The Winston-Salem, N.C.-based system made a number of moves to shore up its pension liabilities. In addition to closing the plan to new entrants, it injected $25 million into the fund and changed its investment strategy—choosing less risky, longer-term assets and implementing an equity hedge program.
As a result, Wake Forest Baptist had the most improved funded ratio, at 96.2%, among the health systems examined in a Standard & Poor's report last year.
While the report showed a brighter situation for 2011, record-low interest rates may negate some of that turnaround when S&P releases its report for 2012.
Last year, S&P found that the median funded status of defined benefit plans in 2011 was 78.6% among the not-for-profit health systems that it tracks, besting the previous year's 71.7% but still well below the 90% seen in 2007.
The Government Accountability Office and others in the field have defined a “healthy” pension plan as one that is at least 80% funded—which means that more than half of not-for-profits in S&P's universe are below the comfort zone.
And underfunded plans can have real consequences. Mounting pension liabilities can force some systems to rethink how they spend their cash—putting off improvements like facility and equipment upgrades in order to fund retirement benefits.
They can also raise a red flag in deal negotiations. Trey Crabb, who focuses on mergers and acquisitions at investment bank Ziegler, noted that bidders often want to know that pension liabilities have been funded.
Hospitals grooming themselves for a sale realize they need to clean up their balance sheets.
“That's an increasing drag on the free cash flow of not-for-profit hospitals,” Crabb said. “As interest rates have continued to plummet, defined benefit plans have become more expensive for not-for-profits.”
Although employees with 403(b) and 401(k) retirement plans have seen their balances grow with the recovering stock market, many employers are funding their pension obligations with less risky fixed-income investments.
In that way, they're protected from volatile stock prices—but they may not get the benefit from a bull market either.
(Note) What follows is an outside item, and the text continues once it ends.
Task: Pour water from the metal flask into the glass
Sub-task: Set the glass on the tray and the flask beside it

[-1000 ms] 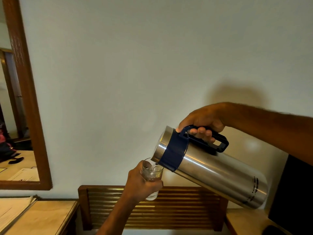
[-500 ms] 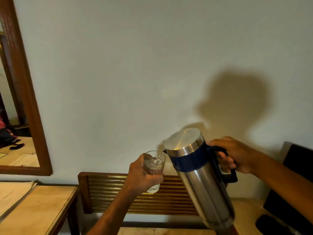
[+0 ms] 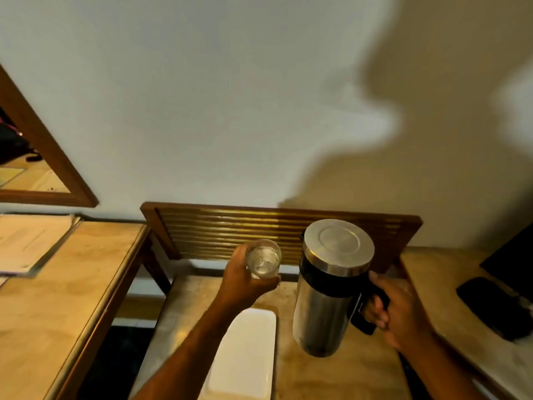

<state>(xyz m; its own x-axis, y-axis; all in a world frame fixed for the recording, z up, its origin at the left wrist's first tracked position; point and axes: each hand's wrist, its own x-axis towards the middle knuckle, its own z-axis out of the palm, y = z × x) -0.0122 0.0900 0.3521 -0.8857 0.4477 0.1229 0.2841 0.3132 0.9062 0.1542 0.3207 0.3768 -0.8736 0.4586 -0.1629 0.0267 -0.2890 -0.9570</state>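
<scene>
A pale wall [image 3: 230,96] filled the upper view, crossed by a large shadow on its right side. Below it, a wooden table [image 3: 317,370] stood against a slatted wooden panel [image 3: 230,229], with a second table [image 3: 57,298] to the left carrying papers [image 3: 26,243] under a framed mirror [image 3: 57,157]. A white tray [image 3: 245,356] lay on the middle table.

The flask [image 3: 328,295] was upright, held above the table just right of the tray, its lid on. The right hand [image 3: 401,310] was closed around the flask's dark handle. The left hand [image 3: 245,281] was wrapped around the glass [image 3: 263,261], held in the air left of the flask, near but apart from it. The glass was upright with water inside. A dark object [image 3: 496,304] lay at the far right; too blurred to identify.
</scene>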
“The other side of the equation is historically low interest rates and that's a lot of it,” said William Courson, president of the investment advisory group at Lancaster Pollard & Co. “It ends up being an overlay of a number of pressures.”
All companies calculate their future pension liabilities based on what's known as a discount rate, which is based on the rate of return from their investments. As interest rates fall, so does that rate of return.
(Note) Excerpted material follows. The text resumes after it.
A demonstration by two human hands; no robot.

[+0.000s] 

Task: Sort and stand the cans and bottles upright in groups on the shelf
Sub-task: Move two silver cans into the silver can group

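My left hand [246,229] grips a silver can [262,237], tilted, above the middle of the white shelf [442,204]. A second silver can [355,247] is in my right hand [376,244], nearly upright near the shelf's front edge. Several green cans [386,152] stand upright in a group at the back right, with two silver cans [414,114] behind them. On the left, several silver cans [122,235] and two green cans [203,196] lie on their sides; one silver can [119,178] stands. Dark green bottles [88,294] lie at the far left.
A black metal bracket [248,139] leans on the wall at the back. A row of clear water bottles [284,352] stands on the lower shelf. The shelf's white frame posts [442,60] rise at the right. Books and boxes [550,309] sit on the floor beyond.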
“With interest rates historically low, liability has been going through the roof,” said Tal Heppenstall, senior vice president and treasurer at the UPMC health system in Pittsburgh.
It's an issue that has rankled not just not-for-profit providers, but investor-owned chains as well, Courson said.
In its annual report, publicly traded Tenet Healthcare Corp., Dallas, calculated that for every 100 basis-point decrease in the discount rate, its pension expense would increase by about $2 million.
Like Wake Forest, Christiana Care Health System, Wilmington, Del., closed its defined-benefit plan to new employees in August 2006 and moved all new hires into a defined-contribution plan.
“We didn't want to get in the position of having a pension liability that (restricted) our ability to access capital,” said Rob McMurray, vice president and controller for the system, which operates a 988-bed hospital in Newark, Del.
Three years later, the system, which has more than 10,000 employees, also introduced what McMurray described as a “liability investment approach,” increasing its investments in fixed-income securities in order to mitigate volatility.
It also gave employees who were leaving the company the option of cashing out their pension plans—a move that took 1,500 people off its books.
“It was well-received and it gave us the opportunity to reduce the funding liability,” McMurray said.
As a result, Christiana Care's plan was 83.6% funded in 2011, up from 65.9% in 2010. Yet despite a 15% increase in plan assets, the 2012 funded status dipped to 74.7%, largely due to a decrease in the discount rate, according to McMurray.
In a survey last year of 86 not-for-profit healthcare organizations, financial advisory firm Commonfund found that while the majority (62%) had a defined benefit plan, only 34% planned to maintain it, down from 38% the previous year. The larger the organization, the more likely it was to stay the course.
A healthy cash balance can cushion market volatility.
Even though UPMC saw its funded ratio decline to 80.6% in 2012 from 86.8% in 2011, “it's not a problem for us because we have plenty of liquidity,” Heppenstall said.